4083 Dorian and the Dipshit

Monday, August 3, 2015

The first testicular guard, the "cup", was used in Hockey in 1874
and the first helmet was used in 1974.
That means it only took 100 years for men to realize that their brain is also important.


Every once in a while I decide I have to read a classic I'd been avoiding.  I don't know why, I guess maybe I think it would be some kind of shame if I die without having read The House of the Seven Gables or something.  (I mention that particular book because I've started it at least five times, and I simply cannot get past the first two dozen pages.  It's mental anesthesia to me.  Brain death.)

So, a few days ago I came across a reference to Dorian Gray.  No one ever references "...Seven Gables", but people often mention Dorian's picture, and it happened to be one of those free downloads to my Kindle, and it's not so very long, so,....

I'd gotten only about 1/3 the way in when I realized I passionately hate Lord Henry.  I didn't want to read another observation from him.  He is the most supercilious asshole I've ever "met".  He judges everything and everyone, finds everything wanting even though he claims not to judge, purposely says exactly the opposite of what he thinks people expect him to say for no other reason than to disconcert people, claims to live only for beauty, but then sets out to destroy beauty wherever he finds it.  He is fascinated by the beauty and visible innocence of the young Dorian, so he sets out to debauch him, while claiming to adore him and teach him to live life fully.  I hate hate hate everything about Lord Henry.

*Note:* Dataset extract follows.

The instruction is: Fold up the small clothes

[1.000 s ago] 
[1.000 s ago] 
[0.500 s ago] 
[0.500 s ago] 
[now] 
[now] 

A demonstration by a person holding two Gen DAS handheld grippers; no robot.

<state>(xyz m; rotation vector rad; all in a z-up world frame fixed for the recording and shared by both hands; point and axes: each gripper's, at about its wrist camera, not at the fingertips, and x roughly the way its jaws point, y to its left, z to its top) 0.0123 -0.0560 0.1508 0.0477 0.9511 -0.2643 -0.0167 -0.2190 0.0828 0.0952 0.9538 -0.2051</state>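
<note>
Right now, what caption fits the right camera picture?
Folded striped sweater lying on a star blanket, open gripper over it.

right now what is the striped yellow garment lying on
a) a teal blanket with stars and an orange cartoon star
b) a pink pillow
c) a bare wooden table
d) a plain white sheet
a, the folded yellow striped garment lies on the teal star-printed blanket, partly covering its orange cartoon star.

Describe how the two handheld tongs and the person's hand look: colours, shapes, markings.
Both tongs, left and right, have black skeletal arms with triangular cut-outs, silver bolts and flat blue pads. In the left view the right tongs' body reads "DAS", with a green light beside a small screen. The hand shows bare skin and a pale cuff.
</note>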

Yeah, I know, this is supposed to be a philosophical novel, and ok, I could understand the philosophical aspects were they not espoused by one as odious as Lord Henry.  Wikipedia describes Lord Henry as an aesthete, a hedonist.  You know, he could have been a hedonistic aesthete without being an odious ... asshole.  Sorry, but that's the best I can do.  It fits.

So then Dorian develops an interest in precious and semi-precious stones, and we are treated to a bazillion pages of descriptions of stones.  Why?  In the pre-internet stone age, is Wilde trying to impress the reader with his knowledge?  That's the only reason I can think of for that.  If we were supposed to apply that to Dorian's state of mind, it could have been done much more directly and more interestingly.  We finally slog through all that, and Dorian discovers textiles and embroidery, and we get a bazillion pages of ....

I'm now no long reading, but just scanning pages.  I'm 65% of the way through and I'm determined to finish,

... although I don't have the faintest idea why.